Fig. 5 Effects of antibiotic treatment on bacterial surface appendages and vesicle motion.

(A) Effect of antibiotics CIP (0.375×MIC) and CM (0.4×MIC) on surface FimA protein levels in wt, hypervesiculated (afimbriate fim), and control (hyperfimbriated fim++) strains. Numbers 1 to 8 indicate the different conditions recapitulated in the quantification plot (fold change to wt/no AB). Error bars are SDs. (B) Effect of increased CIP dosage on FimA levels in hypervesiculated strain. In both (A) and (B), quantification plots represent a total of three biological replicates, and FimA bands (anti-FimA antibody) are normalized to internal control [RNA polymerase alpha subunit, RNP, 70 kDa; cell pellet (P); and cell surface (Sf)] using an anti-RNP antibody. (C) Effect of fimbriae density at the cell surface on vesicle diffusivity upon CM and CIP. Vesicle diffusivity measured across treatments (No AB, CM, and CIP) in wt (fim+/−), afimbriate (fim), and hyperfimbriated (fim++) cells. (ns, P > 0.05; *P < 0.05; **P < 0.01; ***P < 0.001). (D) Diagram summarizing the effect of antibiotic concentration (blue gradient) and presence of fimbriae surface appendages (yellow) on MV diffusivity in E. coli microcolonies. The mechanism(s) correlating diffusivity to fimbriae exposure remains unknown.
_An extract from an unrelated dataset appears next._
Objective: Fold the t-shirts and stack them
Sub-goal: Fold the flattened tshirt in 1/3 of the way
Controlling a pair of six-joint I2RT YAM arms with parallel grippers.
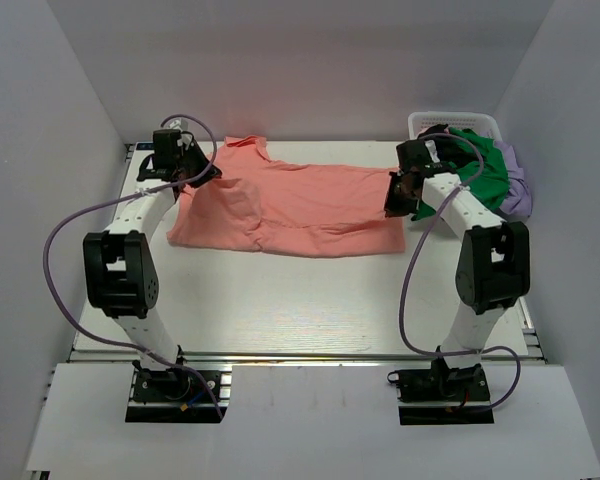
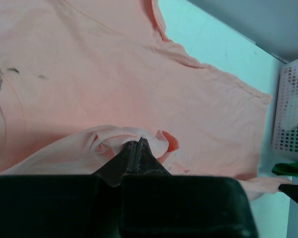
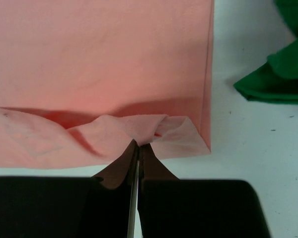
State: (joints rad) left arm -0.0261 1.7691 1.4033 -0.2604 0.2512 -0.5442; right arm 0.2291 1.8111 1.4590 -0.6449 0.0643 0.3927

Ubiquitous MVs are described as key players in intercellular communication and host interactions. We know that MVs carry a vast variety of molecular information; however, how this information is delivered between cells remains an open question. Studying MV transport has proven challenging because of their small size and the difficult task of tracking them in in vivo conditions. Here, we report a detailed analysis of MV dynamics in a bacterial population, showing that exposure to low doses of antibiotics induces changes in cell surface composition leading to enhanced MV dispersion.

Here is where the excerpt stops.